Aurelio Micelli, referente del Centro territoriale di supporto per le tecnologie e la disabilità di Padova solleva innanzitutto questioni di tipo economico, spiegando che alcuni ausili tecnologici hanno costi molto elevati, come i videoingranditori per non vedenti ad esempio. Le risorse economiche a disposizione sono poche ed è necessario ottimizzare. Proprio per facilitare l’utilizzo di questo tipo di strumentazione, nonostante le spese elevate, il Cts fornisce gli ausili didattici in comodato d’uso che vengono restituiti al termine del percorso educativo con lo studente. 

C’è poi la questione delle competenze tecniche richieste all’insegnante di sostegno per potersi avvalere di questi mezzi. “La formazione del docente – sottolinea Micelli – incide molto e spesso fa la differenza”. Su questo fronte il rapporto Istat rileva che in una scuola su quattro nessun insegnante di sostegno possiede alcun tipo di formazione che approfondisca la conoscenza delle tecnologie educative per studenti con disabilità, mentre  in altrettante scuole tutti i docenti sono preparati con corsi specifici. 
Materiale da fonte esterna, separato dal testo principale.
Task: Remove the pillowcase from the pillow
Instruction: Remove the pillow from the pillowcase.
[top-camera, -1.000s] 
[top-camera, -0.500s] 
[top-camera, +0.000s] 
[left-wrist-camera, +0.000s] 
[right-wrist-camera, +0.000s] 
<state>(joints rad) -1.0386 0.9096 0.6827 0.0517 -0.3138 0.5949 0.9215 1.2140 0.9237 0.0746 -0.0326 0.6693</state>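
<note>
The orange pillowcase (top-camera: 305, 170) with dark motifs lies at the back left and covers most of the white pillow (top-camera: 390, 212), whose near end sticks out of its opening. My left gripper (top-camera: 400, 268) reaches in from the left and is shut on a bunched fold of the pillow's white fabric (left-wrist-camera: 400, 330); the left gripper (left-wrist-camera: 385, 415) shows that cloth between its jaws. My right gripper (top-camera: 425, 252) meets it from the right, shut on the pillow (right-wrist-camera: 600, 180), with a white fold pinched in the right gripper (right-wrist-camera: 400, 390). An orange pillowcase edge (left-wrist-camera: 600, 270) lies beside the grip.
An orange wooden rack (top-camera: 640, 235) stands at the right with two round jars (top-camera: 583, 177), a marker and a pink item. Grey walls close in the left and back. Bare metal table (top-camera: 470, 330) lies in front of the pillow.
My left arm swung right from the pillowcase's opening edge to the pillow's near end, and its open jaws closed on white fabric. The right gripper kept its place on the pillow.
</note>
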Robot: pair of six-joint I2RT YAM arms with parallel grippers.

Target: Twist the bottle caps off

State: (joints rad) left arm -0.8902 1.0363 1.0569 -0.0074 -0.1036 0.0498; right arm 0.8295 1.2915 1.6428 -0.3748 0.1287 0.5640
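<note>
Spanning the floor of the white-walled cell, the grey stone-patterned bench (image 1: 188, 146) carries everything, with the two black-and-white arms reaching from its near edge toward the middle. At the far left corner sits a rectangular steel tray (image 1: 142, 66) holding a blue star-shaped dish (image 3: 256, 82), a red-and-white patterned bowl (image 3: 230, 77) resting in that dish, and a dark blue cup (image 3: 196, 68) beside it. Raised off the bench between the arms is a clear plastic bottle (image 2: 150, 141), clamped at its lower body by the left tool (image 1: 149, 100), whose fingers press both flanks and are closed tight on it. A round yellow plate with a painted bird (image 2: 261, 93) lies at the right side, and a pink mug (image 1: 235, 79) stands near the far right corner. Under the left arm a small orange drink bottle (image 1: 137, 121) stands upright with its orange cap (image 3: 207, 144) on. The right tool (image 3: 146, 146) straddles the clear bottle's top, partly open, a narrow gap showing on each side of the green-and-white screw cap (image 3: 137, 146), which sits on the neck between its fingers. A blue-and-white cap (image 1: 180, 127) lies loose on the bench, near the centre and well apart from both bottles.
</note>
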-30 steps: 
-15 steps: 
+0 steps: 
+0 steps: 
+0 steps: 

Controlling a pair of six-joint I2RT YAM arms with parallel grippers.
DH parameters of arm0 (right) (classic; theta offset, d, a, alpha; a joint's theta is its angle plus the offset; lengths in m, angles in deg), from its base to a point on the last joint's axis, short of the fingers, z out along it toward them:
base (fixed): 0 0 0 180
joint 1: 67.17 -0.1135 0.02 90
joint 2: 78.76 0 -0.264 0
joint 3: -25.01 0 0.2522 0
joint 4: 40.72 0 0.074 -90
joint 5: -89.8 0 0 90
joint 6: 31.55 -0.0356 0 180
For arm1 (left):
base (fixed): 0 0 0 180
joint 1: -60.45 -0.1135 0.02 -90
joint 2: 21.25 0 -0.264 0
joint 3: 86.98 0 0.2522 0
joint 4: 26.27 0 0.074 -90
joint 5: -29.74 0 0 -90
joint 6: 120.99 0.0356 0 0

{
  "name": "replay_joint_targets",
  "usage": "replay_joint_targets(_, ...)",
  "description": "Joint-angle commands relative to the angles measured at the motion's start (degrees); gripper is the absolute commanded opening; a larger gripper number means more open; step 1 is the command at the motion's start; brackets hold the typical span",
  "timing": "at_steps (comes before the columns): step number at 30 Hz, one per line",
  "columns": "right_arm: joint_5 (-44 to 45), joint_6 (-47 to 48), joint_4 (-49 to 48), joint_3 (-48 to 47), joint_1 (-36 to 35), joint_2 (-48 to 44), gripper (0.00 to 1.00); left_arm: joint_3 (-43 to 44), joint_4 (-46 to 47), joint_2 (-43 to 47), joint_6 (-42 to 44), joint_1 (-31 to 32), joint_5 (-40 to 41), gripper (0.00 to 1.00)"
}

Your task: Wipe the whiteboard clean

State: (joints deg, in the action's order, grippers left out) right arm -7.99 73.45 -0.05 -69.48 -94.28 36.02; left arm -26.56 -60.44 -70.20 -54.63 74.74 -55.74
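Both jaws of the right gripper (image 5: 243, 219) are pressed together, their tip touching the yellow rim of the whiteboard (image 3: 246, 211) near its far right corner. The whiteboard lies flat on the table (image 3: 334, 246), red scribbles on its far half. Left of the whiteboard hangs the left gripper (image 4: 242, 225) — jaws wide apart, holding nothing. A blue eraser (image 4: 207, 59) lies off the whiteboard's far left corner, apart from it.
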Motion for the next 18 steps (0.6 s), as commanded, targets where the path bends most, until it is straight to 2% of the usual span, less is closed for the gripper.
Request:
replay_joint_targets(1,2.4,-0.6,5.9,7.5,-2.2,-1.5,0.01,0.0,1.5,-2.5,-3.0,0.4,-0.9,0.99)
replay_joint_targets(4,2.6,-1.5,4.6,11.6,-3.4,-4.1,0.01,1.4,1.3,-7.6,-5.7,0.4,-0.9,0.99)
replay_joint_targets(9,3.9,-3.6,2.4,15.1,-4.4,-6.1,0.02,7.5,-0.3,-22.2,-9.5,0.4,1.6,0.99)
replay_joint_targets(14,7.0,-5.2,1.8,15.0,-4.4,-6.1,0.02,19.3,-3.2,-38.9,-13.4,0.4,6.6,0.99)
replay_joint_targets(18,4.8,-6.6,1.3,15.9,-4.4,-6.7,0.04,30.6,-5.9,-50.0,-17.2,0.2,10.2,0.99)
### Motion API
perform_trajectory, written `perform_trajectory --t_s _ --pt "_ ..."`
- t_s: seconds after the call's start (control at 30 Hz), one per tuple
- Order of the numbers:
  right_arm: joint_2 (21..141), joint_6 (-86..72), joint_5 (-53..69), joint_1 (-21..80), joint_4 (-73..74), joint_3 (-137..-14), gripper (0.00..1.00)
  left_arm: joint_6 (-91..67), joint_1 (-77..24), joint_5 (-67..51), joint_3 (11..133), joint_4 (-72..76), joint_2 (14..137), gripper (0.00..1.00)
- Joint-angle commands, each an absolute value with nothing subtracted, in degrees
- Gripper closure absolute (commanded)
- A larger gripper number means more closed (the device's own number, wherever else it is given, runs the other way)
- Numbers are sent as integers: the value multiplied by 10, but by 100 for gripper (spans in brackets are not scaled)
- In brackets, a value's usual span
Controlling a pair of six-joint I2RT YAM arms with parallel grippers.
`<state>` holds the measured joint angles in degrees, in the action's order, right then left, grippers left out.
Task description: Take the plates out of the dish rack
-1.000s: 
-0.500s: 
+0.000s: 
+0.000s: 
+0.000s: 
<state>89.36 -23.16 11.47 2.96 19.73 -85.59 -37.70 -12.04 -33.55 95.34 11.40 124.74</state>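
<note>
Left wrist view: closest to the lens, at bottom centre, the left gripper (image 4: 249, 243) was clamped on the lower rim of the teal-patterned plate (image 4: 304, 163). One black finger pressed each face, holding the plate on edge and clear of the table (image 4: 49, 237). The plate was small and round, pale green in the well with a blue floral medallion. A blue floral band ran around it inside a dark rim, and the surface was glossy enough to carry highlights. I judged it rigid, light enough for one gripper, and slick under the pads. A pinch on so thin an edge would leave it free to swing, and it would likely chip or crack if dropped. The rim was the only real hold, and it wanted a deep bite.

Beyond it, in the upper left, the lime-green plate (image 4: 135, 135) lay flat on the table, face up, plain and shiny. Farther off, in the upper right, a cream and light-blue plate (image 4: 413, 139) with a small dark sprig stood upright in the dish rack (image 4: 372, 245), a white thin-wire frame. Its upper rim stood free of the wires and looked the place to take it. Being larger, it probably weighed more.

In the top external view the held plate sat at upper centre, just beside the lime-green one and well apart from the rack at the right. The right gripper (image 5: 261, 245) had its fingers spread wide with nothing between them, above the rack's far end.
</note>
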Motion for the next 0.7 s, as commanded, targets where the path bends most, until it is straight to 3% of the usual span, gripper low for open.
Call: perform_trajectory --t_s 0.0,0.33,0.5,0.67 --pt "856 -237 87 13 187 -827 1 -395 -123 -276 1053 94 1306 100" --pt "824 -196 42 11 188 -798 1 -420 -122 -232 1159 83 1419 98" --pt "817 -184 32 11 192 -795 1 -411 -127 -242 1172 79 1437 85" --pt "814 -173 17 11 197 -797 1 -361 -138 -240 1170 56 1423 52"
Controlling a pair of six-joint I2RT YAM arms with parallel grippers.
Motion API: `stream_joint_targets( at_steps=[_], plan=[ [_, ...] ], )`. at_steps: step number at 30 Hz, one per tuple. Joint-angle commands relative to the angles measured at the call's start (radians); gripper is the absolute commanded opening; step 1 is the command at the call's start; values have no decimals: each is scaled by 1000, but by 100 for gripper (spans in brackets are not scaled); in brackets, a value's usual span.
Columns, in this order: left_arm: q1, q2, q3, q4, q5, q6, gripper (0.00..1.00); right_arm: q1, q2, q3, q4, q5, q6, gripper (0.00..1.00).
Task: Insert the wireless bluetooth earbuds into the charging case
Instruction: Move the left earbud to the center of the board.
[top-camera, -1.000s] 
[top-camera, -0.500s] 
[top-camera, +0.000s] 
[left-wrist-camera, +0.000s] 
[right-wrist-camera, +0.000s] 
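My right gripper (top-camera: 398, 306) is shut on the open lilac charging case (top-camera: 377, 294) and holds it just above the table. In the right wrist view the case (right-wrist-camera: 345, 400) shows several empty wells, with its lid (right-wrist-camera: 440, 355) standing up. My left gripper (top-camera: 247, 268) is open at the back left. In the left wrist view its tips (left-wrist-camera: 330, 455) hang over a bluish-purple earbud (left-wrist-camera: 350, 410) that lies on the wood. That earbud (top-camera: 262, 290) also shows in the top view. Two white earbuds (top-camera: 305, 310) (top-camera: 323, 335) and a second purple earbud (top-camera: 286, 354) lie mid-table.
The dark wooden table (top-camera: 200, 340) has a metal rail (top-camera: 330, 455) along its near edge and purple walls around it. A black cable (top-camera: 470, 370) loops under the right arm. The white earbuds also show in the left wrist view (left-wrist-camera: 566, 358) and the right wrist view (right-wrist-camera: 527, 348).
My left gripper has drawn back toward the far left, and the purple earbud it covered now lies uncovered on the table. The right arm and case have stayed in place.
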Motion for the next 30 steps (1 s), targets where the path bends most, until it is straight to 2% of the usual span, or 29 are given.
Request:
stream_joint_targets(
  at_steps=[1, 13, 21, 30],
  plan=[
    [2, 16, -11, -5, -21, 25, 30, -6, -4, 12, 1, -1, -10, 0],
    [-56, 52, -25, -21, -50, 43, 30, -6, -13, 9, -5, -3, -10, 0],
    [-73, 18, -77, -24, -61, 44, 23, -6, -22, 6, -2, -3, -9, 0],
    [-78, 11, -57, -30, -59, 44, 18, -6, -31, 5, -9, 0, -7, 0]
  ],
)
“Può accadere – spiega Micelli – che un istituto sia già dotato delle tecnologie necessarie agli studenti con disabilità e dunque l’insegnante di sostegno si trova semplicemente a dover proseguire un percorso già avviato, oppure l’iniziativa può partire dal docente stesso”. In un caso e nell’altro, davanti a eventuali difficoltà, il Cts organizza corsi di formazione e offre consulenza ai docenti, oltre a fornire assistenza agli istituti scolastici. Con l’insegnante che si rivolge al centro vengono messi a fuoco innanzitutto gli obiettivi definiti dal piano educativo individualizzato (Pei), pensato per l’integrazione degli alunni con disabilità, che prevede percorsi didattici differenziati e viene definito dai docenti di sostegno e curricolari in collaborazione con gli operatori socio-sanitari e in accordo con i genitori. Rispetto a questo vengono poi individuati gli strumenti più idonei e i metodi più efficaci per poter intervenire, tra cui l’eventuale utilizzo di ausili tecnologici. Ma va considerato anche che talvolta l’utilizzo della tecnologia potrebbe non essere ritenuto proficuo, come in alcuni casi di disabilità particolarmente grave. “L’uso di questi strumenti – conclude Micelli – va dunque valutato di volta in volta a seconda dell’alunno”. E, pur in ambiti come quello della disabilità, delle risorse disponibili.